Yesterday I had the opportunity to interview Adrian Healey, the play-by-play announcer for ESPN's Major League Soccer telecasts.
Healey is one of the most experienced soccer broadcasters in ESPN's stable, even though he's relatively new to American viewers. We spent a long time talking, so I figured I would split the post into two parts.
This post has our discussion of tomorrow's Union-Red Bulls game at PPL Park. Healey and John Harkes will have the call live on ESPN2, with the broadcast set to start at 7:00 p.m.
Tomorrow morning, I'll post the second half of our conversation: how Healey became the voice of MLS on ESPN, and a look at the rest of his soccer broadcasting portfolio. It's quite an interesting story, so be sure to check it out.
I'll also be back on here later today with the SEPTA schedule for tomorrow evening.
Talk about the game on Saturday, and what you're looking forward to.
It's a real treat for me to get what I think is such a pivotal game so early on. I think a league campaign is always a long road, and there are so
me important staging posts along the way. You just get the sense that this is one of those moments already, early on in the season. It's one of those games that seems to be worth a lot more than the three points that are actually at stake.
I think there's a chance for both teams to really send a message that they are going to be major contenders in the East. Obviously everyone expected that from New York heading into the season, and it's been a real pleasant surprise that Philly has started the way they have too. It's going to be fascinating to see how they deal with New York.

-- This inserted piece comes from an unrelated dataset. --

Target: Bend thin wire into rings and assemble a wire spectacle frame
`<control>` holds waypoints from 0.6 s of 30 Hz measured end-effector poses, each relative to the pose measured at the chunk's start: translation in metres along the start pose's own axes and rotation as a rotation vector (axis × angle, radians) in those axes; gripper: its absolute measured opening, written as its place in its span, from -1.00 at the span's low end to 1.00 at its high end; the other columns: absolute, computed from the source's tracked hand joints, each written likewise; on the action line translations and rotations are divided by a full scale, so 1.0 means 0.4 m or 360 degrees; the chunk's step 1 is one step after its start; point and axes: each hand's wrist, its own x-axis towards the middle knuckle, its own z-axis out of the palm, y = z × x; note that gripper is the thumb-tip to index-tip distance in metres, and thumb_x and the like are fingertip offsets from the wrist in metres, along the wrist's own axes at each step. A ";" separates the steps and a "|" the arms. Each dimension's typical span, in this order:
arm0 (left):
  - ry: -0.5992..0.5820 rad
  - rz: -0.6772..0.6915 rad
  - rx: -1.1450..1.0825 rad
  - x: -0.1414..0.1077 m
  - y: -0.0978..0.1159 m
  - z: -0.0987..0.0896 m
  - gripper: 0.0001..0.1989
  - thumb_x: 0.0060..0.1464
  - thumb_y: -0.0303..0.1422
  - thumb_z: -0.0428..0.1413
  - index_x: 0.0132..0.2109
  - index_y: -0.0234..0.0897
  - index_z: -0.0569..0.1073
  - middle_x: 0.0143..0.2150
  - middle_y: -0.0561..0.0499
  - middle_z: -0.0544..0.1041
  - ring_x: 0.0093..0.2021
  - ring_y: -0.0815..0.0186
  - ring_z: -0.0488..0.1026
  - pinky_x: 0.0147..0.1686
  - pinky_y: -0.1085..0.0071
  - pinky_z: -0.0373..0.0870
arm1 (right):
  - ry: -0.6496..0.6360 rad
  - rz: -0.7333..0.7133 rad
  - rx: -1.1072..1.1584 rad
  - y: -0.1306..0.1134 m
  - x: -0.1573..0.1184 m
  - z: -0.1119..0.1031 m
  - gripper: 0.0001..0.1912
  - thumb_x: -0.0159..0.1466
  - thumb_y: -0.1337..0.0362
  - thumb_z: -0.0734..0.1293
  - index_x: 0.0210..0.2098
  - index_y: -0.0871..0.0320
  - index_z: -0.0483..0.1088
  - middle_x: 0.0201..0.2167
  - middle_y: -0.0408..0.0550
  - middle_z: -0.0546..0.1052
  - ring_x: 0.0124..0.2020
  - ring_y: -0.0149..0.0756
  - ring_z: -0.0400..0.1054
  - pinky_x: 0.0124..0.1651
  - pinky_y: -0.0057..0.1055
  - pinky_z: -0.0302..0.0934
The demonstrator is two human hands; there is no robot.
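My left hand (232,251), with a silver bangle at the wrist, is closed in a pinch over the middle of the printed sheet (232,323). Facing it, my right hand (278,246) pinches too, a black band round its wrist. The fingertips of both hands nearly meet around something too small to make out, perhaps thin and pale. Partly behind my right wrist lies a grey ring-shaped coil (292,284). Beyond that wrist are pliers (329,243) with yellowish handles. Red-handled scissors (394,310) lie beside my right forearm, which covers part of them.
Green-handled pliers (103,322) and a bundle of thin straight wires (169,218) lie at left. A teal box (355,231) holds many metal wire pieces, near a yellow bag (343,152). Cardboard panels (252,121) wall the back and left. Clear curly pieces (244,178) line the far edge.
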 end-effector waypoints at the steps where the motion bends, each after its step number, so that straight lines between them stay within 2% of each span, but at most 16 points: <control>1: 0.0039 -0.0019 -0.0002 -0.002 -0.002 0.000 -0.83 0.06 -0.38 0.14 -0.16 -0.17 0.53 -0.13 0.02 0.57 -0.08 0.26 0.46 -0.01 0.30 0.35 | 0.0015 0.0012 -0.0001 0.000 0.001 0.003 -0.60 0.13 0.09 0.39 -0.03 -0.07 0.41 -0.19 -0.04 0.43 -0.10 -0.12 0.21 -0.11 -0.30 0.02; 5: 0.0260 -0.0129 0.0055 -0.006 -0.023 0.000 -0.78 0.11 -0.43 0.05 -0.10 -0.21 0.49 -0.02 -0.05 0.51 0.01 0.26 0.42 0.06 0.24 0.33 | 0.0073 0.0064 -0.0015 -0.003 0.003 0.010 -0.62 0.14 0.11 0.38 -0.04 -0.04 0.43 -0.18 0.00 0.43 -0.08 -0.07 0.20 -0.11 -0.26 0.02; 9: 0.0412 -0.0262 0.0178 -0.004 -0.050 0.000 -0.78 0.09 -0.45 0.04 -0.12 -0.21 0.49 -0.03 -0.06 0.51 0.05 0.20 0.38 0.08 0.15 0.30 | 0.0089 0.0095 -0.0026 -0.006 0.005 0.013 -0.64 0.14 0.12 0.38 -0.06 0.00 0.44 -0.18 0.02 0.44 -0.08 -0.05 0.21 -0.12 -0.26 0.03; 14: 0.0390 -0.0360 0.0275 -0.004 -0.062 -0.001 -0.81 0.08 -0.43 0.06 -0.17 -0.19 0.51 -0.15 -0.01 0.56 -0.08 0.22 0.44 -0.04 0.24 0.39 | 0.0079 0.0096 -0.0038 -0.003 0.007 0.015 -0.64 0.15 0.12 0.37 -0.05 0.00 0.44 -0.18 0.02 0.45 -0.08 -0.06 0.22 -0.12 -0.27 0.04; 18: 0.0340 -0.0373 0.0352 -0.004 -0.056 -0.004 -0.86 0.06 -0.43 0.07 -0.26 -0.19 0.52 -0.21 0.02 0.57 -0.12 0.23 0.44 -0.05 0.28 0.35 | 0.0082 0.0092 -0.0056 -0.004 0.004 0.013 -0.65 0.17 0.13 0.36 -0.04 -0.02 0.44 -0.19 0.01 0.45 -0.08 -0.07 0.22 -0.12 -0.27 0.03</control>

There's so much to look forward to in terms of story lines, but I'm particularly looking forward to sampling the atmosphere at PPL Park again. I've been down to Philly twice for U.S. national team games, once at Lincoln Financial Field and once at PPL Park, back in October for Colombia. But I've yet to sample the full impact of the Sons of Ben. I think this rivalry could develop into something really special - and something that could rival the Pacific Northwest.
I think it's great what's been happening in the Pacific Northwest this season, with new teams coming on board, but I think there's no reason why the Philly-New York-New England-D.C. axis could be just as fertile and competitive - and I think it will be.

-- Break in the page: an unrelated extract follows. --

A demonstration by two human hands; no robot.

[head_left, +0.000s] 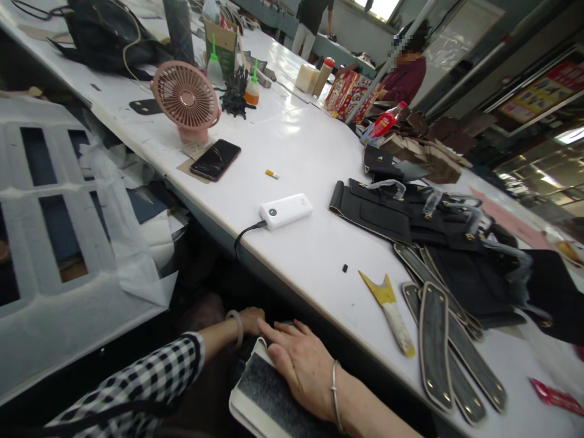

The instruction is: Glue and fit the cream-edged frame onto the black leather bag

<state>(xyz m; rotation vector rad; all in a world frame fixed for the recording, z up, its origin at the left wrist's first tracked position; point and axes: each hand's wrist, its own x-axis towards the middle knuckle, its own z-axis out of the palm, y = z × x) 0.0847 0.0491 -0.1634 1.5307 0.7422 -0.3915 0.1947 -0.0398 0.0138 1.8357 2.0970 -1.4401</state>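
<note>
My right hand (305, 366), with a metal bangle at its wrist, lies over a dark grey panel with a cream edge (255, 389) in front of the table. Its fingers are stretched out across the far end of that panel. Just left of it, my left hand (252, 320) is held low beside the panel's far corner, a pale bangle on its wrist. The left fingers are mostly hidden, and whether they hold anything does not show. On the table nearby, a white power bank (286, 211) has a black cable (246, 233) plugged in.
A yellow-and-white forked tool (387, 310), grey straps (435, 347) and black leather pieces (410, 210) lie to the right. Farther back are a phone (216, 159), a pink fan (186, 100) and glue bottles (252, 90). Two people (408, 73) are beyond. White-covered racking (86, 243) stands left.
</note>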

I was going to ask about that. I think it's fair to say that Major League Soccer didn't quite come around to emphasizing the passion of soccer fans and those rivalries in the league's earlier years. Is this game on Saturday the kind of game that could bring in the more casual fan?

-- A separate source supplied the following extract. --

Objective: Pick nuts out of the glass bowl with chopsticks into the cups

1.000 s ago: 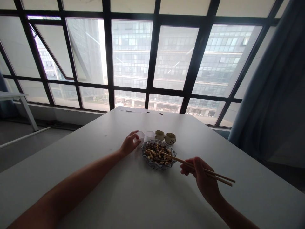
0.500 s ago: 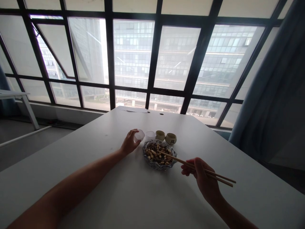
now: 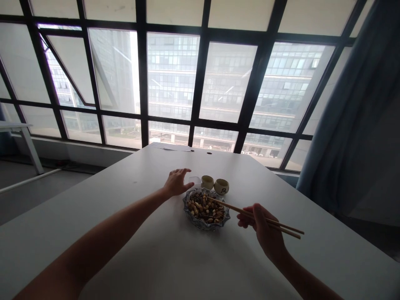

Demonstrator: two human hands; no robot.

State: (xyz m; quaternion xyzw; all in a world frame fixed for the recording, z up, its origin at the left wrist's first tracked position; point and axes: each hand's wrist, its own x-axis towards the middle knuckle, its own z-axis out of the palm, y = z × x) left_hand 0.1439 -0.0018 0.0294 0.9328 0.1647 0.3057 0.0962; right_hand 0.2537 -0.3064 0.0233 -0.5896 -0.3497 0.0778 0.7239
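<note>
My left hand [image 3: 177, 182] is open, thumb and fingers spread apart, just left of a small clear cup [image 3: 195, 180]. The hand partly hides what stands behind it, so I cannot tell where a second clear cup is. A pair of wooden chopsticks [image 3: 243, 211] is held in my right hand [image 3: 265, 227], their tips over a scalloped glass bowl [image 3: 186, 211]. Peanuts [image 3: 196, 208] and dark seeds or nuts fill the bowl. Behind it, side by side, are a pale yellow cup [image 3: 207, 182] and another yellow cup [image 3: 221, 187] with a dark character on its front.
Everything stands on a large white table [image 3: 140, 258]. Papers [image 3: 173, 147] lie at its far edge, near two dark round holes. Large windows rise beyond, and a blue curtain [image 3: 340, 125] hangs at the right. Another white table [image 3: 15, 125] is at the far left.
My left hand has let go of the clear cup it held, and its fingers have spread. The right hand with the chopsticks has barely moved. The whole view has shifted slightly.
</note>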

I'm very happy to watch Los Angeles vs. Real Salt Lake, but the rivalry games might create a little more buzz.
Absolutely. I think it's ideal to bring in the more casual observer, and I'm with you that I think it's vitally important for the growth of this league that the fan rivalries are nurtured and developed. And it doesn't really take anything special from the league - it's happening organically. I think it's fantastic what's happened with the fan groups, and the league has obviously reacted to that and started to make it more of an important part of the puzzle for them.
But in terms of attracting more casual viewers - maybe viewers who would watch an English Premier League game or a Spanish league game, but haven't watched an MLS match - this is the sort of game that absolutely is going to sell the league to them. No matter what happens on the pitch, no matter if it's 0-0. The authentic atmosphere, the authentic experience, will be what we're trying to produce on the TV broadcast.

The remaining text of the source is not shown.